L’un des principaux symptômes de la maladie d’Alzheimer, c’est une altération de la mémoire. Exerçons-la un peu, alors. Pour voir comment les maillons de la chaîne politico-sanitaire s’enchevêtrent avec les gros intérêts privés de l’industrie pharmaceutique, et ce depuis la famille de Nicolas SARKOZY jusqu’à notre firme nationale, SANOFI-AVENTIS. L’imbrication est parfois directe, parfois par maillons interposés, comme il se doit dans tout réseau.

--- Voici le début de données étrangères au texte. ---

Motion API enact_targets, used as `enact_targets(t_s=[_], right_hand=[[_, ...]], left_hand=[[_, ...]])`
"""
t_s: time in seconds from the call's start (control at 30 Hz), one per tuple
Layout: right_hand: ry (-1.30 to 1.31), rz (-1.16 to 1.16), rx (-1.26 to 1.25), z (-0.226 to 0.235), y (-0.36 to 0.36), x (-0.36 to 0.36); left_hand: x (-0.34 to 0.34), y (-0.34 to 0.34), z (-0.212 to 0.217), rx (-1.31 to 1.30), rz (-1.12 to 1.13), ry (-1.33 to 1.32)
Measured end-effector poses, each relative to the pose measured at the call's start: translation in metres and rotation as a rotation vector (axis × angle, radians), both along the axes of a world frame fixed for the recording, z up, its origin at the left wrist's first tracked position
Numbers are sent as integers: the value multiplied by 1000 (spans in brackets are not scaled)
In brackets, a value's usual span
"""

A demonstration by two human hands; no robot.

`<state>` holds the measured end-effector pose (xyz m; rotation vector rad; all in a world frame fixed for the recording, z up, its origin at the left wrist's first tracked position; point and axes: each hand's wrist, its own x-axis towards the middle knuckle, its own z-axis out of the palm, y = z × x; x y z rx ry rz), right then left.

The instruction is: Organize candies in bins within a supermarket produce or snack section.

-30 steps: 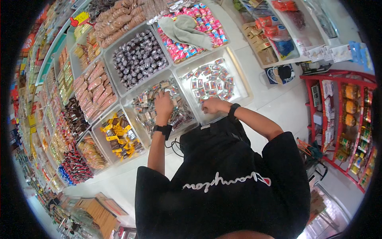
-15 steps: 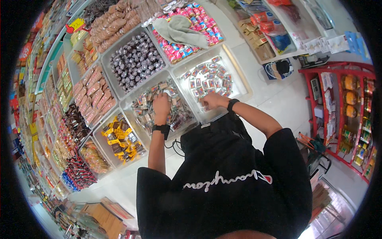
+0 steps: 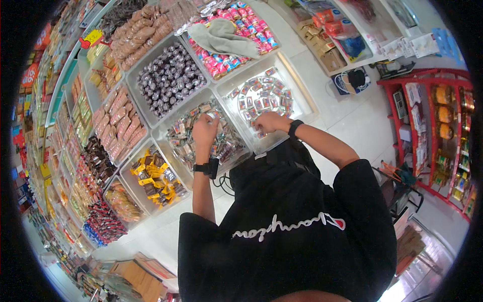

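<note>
My left hand (image 3: pixel 205 131) is over a clear bin (image 3: pixel 240 163) heaped with small wrapped candies (image 3: pixel 229 140). Its fingers are curled together, with what looks like one small wrapped candy at their tips. In the neighbouring bin (image 3: pixel 301 98) on the right, similar wrapped pieces (image 3: pixel 266 95) lie in a loose single layer on a round base. My right hand (image 3: pixel 271 122) reaches down to the near side of that layer. Its fingers are bent and pinched together at the candies; what lies between them is hidden.
Beyond are bins of dark twist-wrapped candies (image 3: pixel 168 83) and pink-and-blue packs (image 3: pixel 266 38) with a grey cloth (image 3: pixel 221 40) on top. Yellow-wrapped bars (image 3: pixel 157 176) fill a bin at left. A red rack (image 3: pixel 427 126) stands at right.
My left hand has lifted slightly out of the heap, so its fingertips show. My right hand stays at the near side of the loose layer, barely shifted.
</note>
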<state>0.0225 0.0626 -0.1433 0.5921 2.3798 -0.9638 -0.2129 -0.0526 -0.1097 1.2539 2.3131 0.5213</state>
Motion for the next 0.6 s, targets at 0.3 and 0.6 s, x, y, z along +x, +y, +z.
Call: enact_targets(t_s=[0.3,0.6], right_hand=[[509,-667,-472,105,-6,16],[682,-972,-590,118,-31,65]], left_hand=[[68,29,60,178,191,-924],[105,44,85,52,-175,-981]])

La maladie d’Alzheimer ne semble pas avoir été choisie par hasard par Nicolas Sarkozy, mais ce n’est pas la première fois que des initiatives présidentielles confortent les intérêts économiques privés de ses proches. Les conflits d’intérêts sont juste mieux cachés dans ce cas, occultés par des envolées lyriques et la posture du volontarisme politique (voir les discours).

Nous verrons l’implication de François SARKOZY et de Guillaume SARKOZY dans des secteurs clé, en rapport avec la maladie d’Alzheimer et d’autres dispositifs sur la dépendance des aînés. Eux et leurs sociétés bénéficient directement de l’argent public, de marchés publics et des changements intervenus récemment dans ce domaine.

Nous verrons aussi comment la structure scientifique (Fondation Alzheimer) mise en place actuellement, ainsi que les dispositifs de partenariat public – privé bénéficient directement à l’industrie pharmaceutique, en particulier à Sanofi-Aventis – et à ses sous-traitants et collaborateurs, parmi lesquels François Sarkozy.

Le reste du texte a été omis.